**The problem**
Print word for word whatever lies between the first line of the material and the line holding "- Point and", both included, and omit all pictures.

**Supplied material**
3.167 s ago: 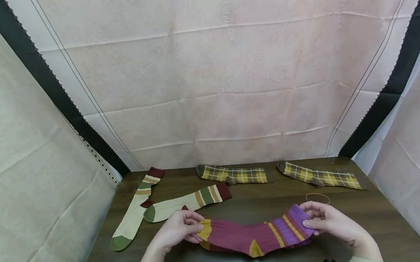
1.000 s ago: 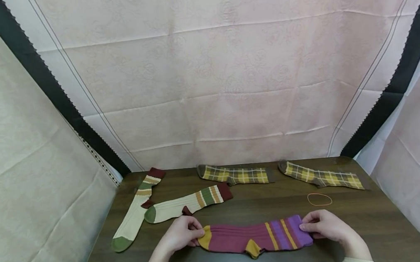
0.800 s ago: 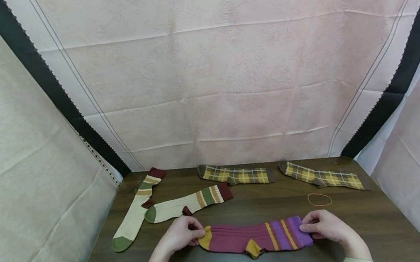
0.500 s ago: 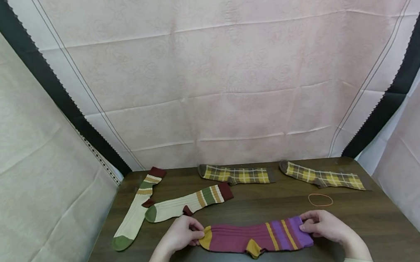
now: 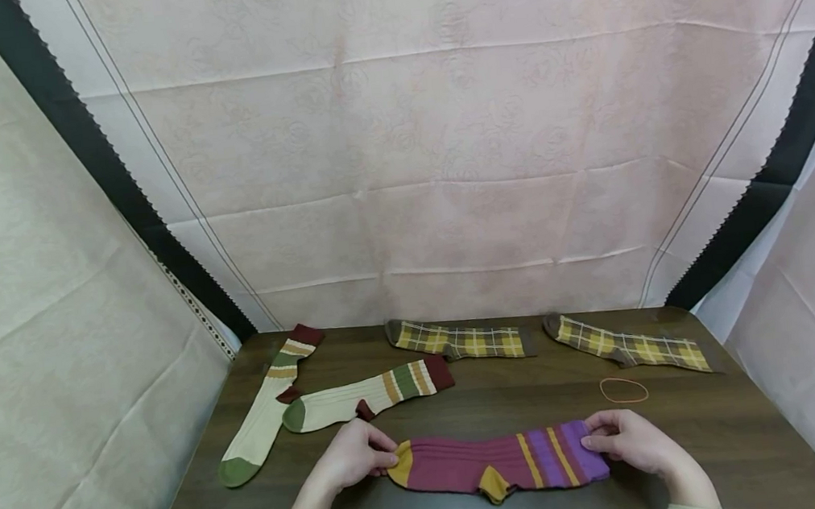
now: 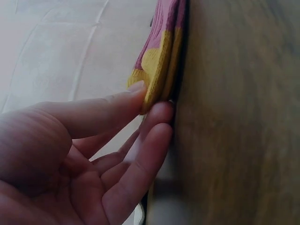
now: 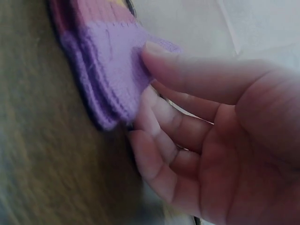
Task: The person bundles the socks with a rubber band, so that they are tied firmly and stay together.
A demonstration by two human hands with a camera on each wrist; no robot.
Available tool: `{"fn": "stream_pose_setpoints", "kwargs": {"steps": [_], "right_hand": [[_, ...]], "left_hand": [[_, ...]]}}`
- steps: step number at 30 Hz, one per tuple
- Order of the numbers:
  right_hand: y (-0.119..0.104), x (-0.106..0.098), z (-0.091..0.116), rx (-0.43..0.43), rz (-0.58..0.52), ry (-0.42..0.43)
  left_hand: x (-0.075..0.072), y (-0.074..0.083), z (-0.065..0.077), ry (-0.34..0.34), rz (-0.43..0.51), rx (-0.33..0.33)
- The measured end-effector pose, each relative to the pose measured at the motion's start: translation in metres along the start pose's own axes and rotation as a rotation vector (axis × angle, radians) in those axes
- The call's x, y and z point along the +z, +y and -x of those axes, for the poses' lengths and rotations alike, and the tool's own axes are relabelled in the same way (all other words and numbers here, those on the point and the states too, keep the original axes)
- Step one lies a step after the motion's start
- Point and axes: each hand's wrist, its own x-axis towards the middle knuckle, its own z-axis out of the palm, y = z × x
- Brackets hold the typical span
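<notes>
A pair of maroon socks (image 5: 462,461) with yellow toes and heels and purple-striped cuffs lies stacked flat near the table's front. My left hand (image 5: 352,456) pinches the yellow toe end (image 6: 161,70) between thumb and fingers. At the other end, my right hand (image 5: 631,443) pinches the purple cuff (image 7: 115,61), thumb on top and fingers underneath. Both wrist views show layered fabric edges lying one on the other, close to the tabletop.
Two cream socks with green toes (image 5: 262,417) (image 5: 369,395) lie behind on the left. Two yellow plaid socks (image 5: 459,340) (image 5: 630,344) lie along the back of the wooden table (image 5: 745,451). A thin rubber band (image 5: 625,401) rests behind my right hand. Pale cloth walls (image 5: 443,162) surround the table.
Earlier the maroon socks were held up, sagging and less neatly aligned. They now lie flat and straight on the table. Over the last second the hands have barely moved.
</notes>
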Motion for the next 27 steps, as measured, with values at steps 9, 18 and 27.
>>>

**Result**
3.167 s ago: 
1.000 s ago: 
0.800 s ago: 
0.500 s ago: 
now: 
now: 
now: 
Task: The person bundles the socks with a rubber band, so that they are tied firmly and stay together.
A demonstration by two human hands with a camera on each wrist; no robot.
Available tool: `{"fn": "stream_pose_setpoints", "kwargs": {"steps": [_], "right_hand": [[_, ...]], "left_hand": [[_, ...]]}}`
- steps: step number at 30 Hz, one per tuple
- Order of the numbers:
  right_hand: y (-0.119..0.104), x (-0.106..0.098), z (-0.091..0.116), rx (-0.43..0.43), rz (-0.58..0.52), ry (-0.42..0.43)
  left_hand: x (-0.075..0.072), y (-0.074..0.083), z (-0.065..0.077), ry (-0.34..0.34), rz (-0.43..0.51), rx (-0.33..0.33)
- The measured end-effector pose, each relative to the pose measured at the motion's start: translation in metres along the start pose's own axes and rotation as a rotation vector (axis × angle, radians) in those axes
- The call's x, y and z point along the +z, +y and -x of those axes, for the poses' lengths and rotations alike, and the tool's own axes are relabelled in the same way (all other words and numbers here, those on the point and the states too, keep the original axes)
- Step one lies a step after the motion's start
- Point and axes: each hand's wrist, its own x-axis towards the middle knuckle, its own z-axis out of the palm, y = z × x

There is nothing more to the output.